Letters from Ernest Hemingway to an Oak Park woman who may have been his first love show a softer side of the larger-than-life author.

OAK PARK, IL — Ernest Hemingway has an undeniable reputation as a larger-than-life figure who sailed the Caribbean, adventured around the world and seduced countless women. New love letters have been made public that suggest Hemingway’s life might have turned out differently if he had married his high school sweetheart and possible first love.

The Hemingway love letters, uncovered in Marblehead, Massachusetts, date back to 1918 and were written to Frances Elizabeth Coates, an Oak Park classmate and opera singer Hemingway became smitten with during his time at Oak Park High School and kept pursuing during his time serving in World War I. Coates’ granddaughter, Betty Fermano, has carefully preserved these letters since her grandmother’s death in 1988, making them some of the best-preserved letters written by Hemingway’s hand more than a century ago, WBUR reported.

“To find letters like that — that’s extremely rare.
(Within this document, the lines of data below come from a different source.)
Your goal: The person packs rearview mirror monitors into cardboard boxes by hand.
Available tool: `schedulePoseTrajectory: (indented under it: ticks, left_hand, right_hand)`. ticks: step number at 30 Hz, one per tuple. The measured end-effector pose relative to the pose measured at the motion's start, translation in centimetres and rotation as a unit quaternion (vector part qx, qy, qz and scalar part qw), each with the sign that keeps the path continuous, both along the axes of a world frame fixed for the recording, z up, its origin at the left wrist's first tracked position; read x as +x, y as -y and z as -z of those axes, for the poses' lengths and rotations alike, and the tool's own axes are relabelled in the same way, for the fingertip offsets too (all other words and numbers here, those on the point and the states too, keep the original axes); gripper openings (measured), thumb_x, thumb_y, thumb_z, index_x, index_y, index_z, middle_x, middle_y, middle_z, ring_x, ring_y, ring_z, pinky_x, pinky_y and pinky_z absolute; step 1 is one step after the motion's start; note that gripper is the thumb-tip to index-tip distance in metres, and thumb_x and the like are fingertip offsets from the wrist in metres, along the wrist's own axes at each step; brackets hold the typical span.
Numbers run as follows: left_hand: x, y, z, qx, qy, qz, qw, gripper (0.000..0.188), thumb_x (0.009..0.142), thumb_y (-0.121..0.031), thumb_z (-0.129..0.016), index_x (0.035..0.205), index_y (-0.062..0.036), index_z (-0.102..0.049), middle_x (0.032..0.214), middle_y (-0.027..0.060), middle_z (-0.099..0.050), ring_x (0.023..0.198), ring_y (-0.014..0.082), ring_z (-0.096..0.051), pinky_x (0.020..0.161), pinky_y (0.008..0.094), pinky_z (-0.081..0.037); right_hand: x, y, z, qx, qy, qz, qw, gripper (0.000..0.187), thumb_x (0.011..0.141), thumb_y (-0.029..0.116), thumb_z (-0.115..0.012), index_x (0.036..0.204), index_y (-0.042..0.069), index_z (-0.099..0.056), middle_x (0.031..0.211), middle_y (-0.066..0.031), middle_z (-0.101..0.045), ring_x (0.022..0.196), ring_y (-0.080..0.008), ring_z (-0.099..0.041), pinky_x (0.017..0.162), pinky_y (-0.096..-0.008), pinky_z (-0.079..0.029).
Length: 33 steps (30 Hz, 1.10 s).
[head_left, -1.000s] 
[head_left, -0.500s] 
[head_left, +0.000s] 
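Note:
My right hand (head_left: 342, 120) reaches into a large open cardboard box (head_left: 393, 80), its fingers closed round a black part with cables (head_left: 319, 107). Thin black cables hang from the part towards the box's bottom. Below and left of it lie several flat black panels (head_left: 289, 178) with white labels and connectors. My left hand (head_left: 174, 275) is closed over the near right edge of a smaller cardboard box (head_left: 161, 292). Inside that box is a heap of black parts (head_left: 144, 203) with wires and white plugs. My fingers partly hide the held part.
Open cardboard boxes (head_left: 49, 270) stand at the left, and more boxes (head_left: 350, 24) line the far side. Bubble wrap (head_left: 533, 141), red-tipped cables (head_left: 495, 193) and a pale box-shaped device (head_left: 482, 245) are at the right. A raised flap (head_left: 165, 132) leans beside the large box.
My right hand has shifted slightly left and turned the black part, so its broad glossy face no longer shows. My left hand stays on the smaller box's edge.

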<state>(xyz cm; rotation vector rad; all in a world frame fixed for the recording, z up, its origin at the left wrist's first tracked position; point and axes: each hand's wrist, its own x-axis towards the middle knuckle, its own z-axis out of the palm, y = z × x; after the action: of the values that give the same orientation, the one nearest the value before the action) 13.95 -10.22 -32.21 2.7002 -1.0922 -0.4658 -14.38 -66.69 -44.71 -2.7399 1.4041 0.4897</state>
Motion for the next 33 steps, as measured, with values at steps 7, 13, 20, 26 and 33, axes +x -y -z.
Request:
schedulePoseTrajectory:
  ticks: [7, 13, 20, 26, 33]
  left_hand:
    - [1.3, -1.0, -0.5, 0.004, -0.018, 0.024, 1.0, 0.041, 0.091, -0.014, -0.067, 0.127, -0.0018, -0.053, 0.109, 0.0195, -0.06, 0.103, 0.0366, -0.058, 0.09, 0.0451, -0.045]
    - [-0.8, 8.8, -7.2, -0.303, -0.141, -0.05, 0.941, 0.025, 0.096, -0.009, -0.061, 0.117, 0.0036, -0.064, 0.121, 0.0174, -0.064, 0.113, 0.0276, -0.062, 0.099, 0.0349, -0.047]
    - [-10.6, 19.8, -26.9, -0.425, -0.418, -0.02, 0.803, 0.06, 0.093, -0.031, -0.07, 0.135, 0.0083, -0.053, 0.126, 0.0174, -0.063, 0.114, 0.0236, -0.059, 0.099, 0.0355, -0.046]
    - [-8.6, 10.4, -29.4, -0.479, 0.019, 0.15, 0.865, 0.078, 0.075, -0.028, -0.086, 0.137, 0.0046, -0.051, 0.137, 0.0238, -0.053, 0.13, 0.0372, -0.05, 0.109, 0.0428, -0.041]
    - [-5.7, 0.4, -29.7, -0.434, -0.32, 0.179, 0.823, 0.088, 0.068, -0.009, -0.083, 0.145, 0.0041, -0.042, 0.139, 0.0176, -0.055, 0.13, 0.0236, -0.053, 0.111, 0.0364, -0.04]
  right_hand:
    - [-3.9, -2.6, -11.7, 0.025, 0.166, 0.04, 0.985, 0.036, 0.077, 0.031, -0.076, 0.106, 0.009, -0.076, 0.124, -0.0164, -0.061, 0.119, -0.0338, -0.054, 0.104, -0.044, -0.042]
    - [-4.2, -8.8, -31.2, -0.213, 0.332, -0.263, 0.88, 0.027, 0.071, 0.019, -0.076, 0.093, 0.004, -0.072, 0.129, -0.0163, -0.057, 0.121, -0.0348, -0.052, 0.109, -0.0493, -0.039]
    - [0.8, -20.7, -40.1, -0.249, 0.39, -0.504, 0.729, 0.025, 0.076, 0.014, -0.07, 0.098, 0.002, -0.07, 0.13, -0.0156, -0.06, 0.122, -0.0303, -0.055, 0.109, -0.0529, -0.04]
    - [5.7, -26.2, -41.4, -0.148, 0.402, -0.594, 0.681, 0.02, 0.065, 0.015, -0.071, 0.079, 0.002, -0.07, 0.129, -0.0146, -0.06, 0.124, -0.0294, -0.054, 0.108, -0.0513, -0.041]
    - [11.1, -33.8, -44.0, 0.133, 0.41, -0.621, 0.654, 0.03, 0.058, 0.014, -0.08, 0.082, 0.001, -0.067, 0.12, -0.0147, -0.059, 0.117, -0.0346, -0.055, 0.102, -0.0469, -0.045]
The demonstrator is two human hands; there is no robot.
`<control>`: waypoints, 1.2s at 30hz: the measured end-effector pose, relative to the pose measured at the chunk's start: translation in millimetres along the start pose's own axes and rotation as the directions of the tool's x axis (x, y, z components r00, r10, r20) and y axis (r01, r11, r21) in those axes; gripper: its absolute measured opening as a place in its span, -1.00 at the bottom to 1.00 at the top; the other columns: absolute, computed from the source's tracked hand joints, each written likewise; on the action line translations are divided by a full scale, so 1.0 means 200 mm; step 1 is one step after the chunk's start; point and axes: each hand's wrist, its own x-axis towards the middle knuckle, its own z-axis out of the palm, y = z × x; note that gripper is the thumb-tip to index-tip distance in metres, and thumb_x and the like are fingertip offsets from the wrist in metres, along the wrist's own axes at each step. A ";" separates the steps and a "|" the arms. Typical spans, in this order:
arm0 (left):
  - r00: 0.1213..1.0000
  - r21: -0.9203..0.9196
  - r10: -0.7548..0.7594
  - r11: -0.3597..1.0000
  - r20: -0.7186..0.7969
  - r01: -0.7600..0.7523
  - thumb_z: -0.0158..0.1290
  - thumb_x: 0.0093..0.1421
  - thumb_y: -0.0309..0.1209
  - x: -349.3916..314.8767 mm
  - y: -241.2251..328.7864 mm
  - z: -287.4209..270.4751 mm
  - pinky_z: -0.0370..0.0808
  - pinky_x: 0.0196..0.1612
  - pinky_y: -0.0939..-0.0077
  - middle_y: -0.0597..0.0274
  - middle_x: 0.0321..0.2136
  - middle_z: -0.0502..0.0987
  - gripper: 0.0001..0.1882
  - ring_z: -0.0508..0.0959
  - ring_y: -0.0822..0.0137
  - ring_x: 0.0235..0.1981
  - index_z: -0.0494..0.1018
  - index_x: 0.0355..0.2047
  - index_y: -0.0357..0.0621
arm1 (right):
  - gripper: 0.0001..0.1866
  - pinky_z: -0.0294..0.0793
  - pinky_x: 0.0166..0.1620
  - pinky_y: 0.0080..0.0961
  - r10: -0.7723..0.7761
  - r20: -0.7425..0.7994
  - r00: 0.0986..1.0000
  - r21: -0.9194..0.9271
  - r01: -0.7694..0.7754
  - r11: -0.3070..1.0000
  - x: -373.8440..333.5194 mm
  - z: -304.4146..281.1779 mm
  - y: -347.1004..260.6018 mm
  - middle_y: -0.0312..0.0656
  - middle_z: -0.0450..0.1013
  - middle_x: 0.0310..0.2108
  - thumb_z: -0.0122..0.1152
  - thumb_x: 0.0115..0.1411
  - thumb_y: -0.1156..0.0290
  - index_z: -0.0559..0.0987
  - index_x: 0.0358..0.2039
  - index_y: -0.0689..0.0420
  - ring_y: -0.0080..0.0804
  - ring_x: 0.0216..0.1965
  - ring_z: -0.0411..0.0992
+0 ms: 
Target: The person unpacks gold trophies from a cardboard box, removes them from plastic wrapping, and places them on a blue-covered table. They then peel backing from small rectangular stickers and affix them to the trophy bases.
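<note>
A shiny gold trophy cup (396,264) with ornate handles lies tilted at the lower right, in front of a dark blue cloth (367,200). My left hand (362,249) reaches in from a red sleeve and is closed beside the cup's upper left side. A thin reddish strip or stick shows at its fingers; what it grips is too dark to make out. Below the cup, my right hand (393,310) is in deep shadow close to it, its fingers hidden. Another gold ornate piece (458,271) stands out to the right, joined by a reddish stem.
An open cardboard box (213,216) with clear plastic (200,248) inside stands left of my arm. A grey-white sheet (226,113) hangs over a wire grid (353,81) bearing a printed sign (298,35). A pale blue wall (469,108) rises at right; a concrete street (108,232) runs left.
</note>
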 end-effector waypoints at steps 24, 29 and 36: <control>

It’s a fresh view of him,” Pennsylvania State University English professor Sandra Spanier told Hemingway biographer Robert K. Elder in The Paris Review. One letter begins, "Dear Frances, you see, I can’t break the old habit of writing you whenever I get a million miles away from Oak Park...” and continues with Hemingway bragging about the “very good-looking girls” in Milan. This bit, Elder asserts, was likely added in the hopes of making Coates a little jealous.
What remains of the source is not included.